(DATA SECTION Opens)
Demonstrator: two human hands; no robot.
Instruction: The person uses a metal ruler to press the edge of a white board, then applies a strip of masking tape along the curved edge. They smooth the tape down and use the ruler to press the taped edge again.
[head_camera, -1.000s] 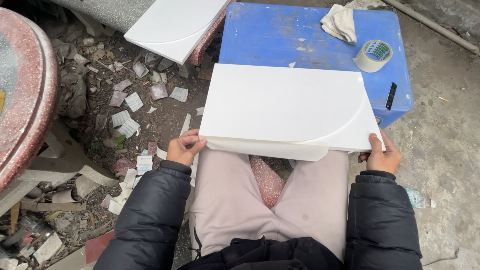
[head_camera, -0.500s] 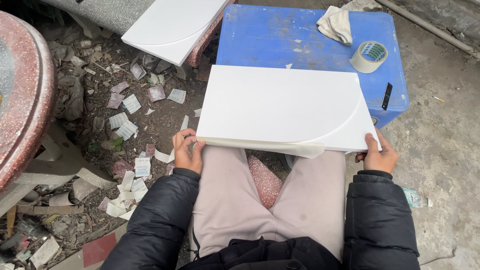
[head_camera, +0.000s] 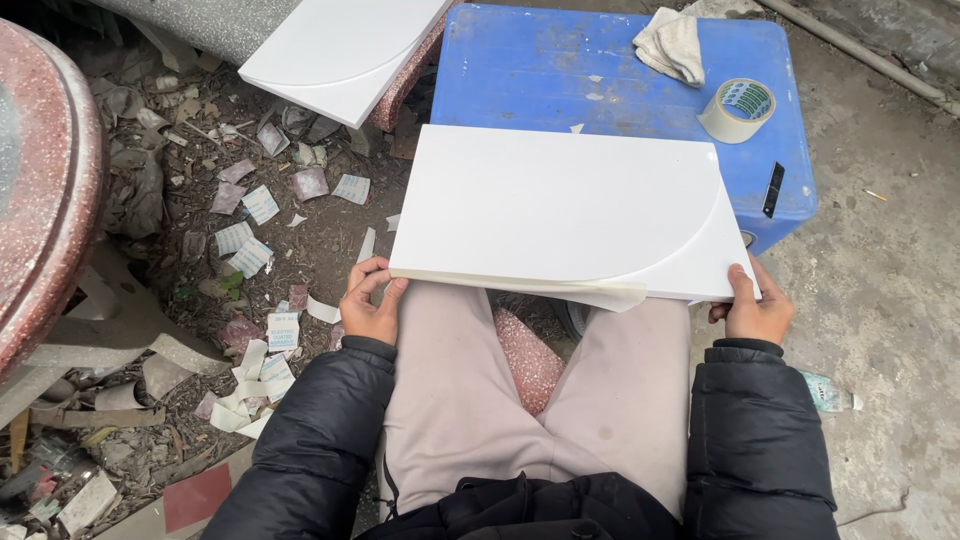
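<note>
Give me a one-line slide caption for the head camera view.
Seated person's left hand and right hand grip a white panel resting over a blue plastic stool.

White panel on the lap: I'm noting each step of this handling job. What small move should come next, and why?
Probably peel the loose film flap along the near edge. The white panel rests across the knees and the blue box, the left hand and right hand grip its near corners, and the flap already hangs free beneath that edge.

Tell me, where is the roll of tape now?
In the head view, the roll of tape lies upper right on the blue plastic stool, beside the crumpled cloth and beyond the white panel.
</note>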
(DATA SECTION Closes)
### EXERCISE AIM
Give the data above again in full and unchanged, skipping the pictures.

### EXERCISE SOLUTION
Demonstrator: two human hands; no robot.
Instruction: The person uses a metal ruler to press the edge of a white board, then applies a strip of masking tape along the curved edge. They smooth the tape down and use the ruler to press the taped edge again.
[head_camera, -1.000s] 
[head_camera, -0.500s] 
[head_camera, +0.000s] 
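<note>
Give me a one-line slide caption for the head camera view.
Seated person's left hand and right hand grip a white panel resting over a blue plastic stool.

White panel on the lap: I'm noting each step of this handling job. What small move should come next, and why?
Probably peel the loose film flap along the near edge. The white panel rests across the knees and the blue box, the left hand and right hand grip its near corners, and the flap already hangs free beneath that edge.

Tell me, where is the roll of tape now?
In the head view, the roll of tape lies upper right on the blue plastic stool, beside the crumpled cloth and beyond the white panel.
</note>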

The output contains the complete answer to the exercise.